The album won the 2012 Taite Music Prize.

Background and recording
Ruban Nielson left The Mint Chicks in the beginning of 2010, citing a loss of interest in the group's music. Following an incident during one of the band's live performances and Nielson's subsequent departure, The Mint Chicks broke up. Nielson had already returned to Portland, Oregon, where he began working at a film production company as an illustrator. He quickly found himself wanting to write and record music again and began searching for "psychedelic records with lost tunes" for inspiration.
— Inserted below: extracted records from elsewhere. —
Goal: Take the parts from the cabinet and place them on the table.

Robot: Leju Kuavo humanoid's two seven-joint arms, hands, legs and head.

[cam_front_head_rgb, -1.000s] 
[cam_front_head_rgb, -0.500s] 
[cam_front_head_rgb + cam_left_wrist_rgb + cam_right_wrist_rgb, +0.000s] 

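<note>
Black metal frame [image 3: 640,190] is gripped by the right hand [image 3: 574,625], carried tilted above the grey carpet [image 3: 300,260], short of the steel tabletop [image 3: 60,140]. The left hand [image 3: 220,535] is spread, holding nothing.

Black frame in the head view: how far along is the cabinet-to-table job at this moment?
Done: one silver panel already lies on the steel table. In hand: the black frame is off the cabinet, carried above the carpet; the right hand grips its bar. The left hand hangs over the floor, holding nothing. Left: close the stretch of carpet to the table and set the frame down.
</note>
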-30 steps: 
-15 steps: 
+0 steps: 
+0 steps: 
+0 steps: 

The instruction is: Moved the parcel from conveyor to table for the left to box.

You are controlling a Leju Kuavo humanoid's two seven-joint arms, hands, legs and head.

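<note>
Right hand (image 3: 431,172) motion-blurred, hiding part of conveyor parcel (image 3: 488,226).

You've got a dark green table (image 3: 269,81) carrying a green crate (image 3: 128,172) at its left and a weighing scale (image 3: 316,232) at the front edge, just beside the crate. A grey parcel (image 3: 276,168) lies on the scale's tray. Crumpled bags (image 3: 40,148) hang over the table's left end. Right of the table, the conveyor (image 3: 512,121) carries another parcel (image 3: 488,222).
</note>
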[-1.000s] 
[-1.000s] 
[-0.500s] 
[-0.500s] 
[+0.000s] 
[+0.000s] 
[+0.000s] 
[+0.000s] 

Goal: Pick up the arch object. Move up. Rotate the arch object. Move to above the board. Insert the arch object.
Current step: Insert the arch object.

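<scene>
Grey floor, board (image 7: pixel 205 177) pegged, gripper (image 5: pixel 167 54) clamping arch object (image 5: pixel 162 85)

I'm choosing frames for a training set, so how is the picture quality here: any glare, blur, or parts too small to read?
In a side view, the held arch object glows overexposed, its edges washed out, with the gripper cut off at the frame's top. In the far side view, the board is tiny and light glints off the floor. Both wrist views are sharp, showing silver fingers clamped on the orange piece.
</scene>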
Nielson had become very specific about what type of record he wanted to find for inspiration and, with that specificity, began making that record himself instead. Once he had finished writing and recording the album's first song, Nielson uploaded it anonymously on 17 May 2010 onto Bandcamp under the name "Ffunny Ffrends". Within a day, the song had received significant coverage from independent music blogs such as Pitchfork.

Nielson maintained the band's anonymity as he was not sure what he wanted the band to be and did not want to "face up to Mint Chicks fans and to people who were looking forward to a new Mint Chicks record." Nielson eventually claimed the track under the band name Unknown Mortal Orchestra.

On the subject of the album's recording subsequent to the coverage of and reception towards "Ffunny Ffrends", Nielson said:

Artwork

The album artwork is a photograph of the Monument to the uprising of the people of Kordun and Banija, a Yugoslav World War II memorial monument built on Petrovac, the highest peak of Petrova Gora, a mountain range in central Croatia. Designed by Vojin Bakić and built in 1981, the monument is one of many monuments commissioned by Josip Broz Tito, leader of the League of Communists of Yugoslavia, and is dedicated to the Partisans of Kordun and Banija who were killed during World War II.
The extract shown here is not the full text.